Assignment = One range is to be output from the listing below, exactly as written: the line with "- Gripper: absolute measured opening" to the line with "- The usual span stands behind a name", both kept.

Dataset extract =
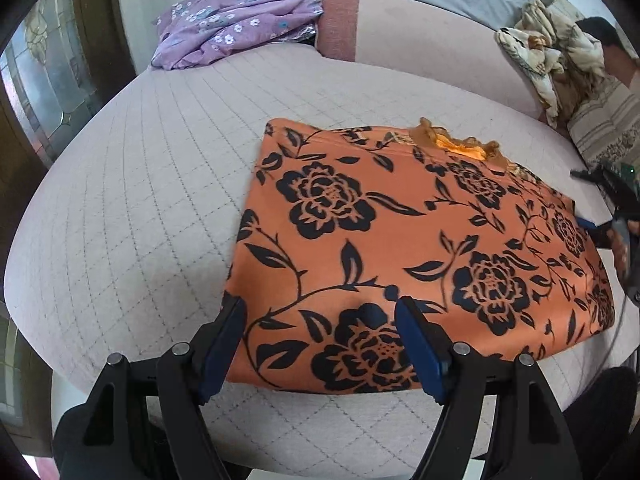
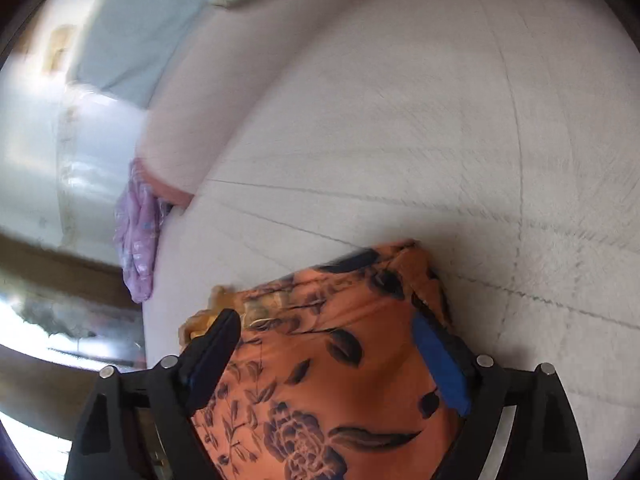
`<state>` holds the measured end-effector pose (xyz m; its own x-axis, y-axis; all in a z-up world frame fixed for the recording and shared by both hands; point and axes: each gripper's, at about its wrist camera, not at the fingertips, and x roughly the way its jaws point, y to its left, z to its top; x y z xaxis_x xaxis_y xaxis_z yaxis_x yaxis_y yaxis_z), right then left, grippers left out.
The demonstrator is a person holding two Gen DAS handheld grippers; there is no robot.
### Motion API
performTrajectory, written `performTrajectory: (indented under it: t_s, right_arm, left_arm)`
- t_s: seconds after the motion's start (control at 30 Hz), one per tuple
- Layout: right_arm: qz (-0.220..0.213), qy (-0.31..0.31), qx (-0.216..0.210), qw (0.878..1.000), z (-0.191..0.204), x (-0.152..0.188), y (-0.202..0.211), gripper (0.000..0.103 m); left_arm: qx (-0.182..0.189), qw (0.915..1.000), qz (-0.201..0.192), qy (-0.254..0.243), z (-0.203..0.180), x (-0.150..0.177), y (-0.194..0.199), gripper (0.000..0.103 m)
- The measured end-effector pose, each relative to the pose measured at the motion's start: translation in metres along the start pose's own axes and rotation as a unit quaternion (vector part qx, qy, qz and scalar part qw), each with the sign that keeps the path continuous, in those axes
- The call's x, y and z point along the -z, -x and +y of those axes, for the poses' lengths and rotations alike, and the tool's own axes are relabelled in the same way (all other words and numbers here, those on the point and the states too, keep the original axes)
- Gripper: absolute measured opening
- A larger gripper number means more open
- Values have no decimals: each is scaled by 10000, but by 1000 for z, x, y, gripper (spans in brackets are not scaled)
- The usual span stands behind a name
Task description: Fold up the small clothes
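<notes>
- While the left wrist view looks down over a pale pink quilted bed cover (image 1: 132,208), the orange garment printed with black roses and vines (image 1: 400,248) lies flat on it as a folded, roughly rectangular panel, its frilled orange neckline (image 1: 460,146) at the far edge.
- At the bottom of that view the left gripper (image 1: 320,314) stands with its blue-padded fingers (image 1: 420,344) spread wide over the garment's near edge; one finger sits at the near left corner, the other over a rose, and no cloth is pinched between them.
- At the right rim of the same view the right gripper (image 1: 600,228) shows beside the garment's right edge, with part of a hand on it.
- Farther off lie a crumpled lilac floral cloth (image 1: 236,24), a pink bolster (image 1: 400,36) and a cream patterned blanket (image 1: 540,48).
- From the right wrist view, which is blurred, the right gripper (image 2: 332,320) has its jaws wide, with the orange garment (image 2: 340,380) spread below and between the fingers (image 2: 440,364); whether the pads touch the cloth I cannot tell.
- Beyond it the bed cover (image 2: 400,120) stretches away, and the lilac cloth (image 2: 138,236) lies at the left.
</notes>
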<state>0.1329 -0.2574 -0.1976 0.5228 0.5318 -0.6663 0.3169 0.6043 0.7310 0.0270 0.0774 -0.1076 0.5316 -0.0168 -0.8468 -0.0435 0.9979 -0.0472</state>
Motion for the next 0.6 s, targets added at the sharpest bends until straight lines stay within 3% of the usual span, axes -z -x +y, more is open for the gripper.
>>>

Solution to this task =
- Gripper: absolute measured opening
- A larger gripper number means more open
- Values have no decimals: each is scaled by 10000, but by 1000 for z, x, y, gripper (spans in brackets are not scaled)
- The usual span stands behind a name

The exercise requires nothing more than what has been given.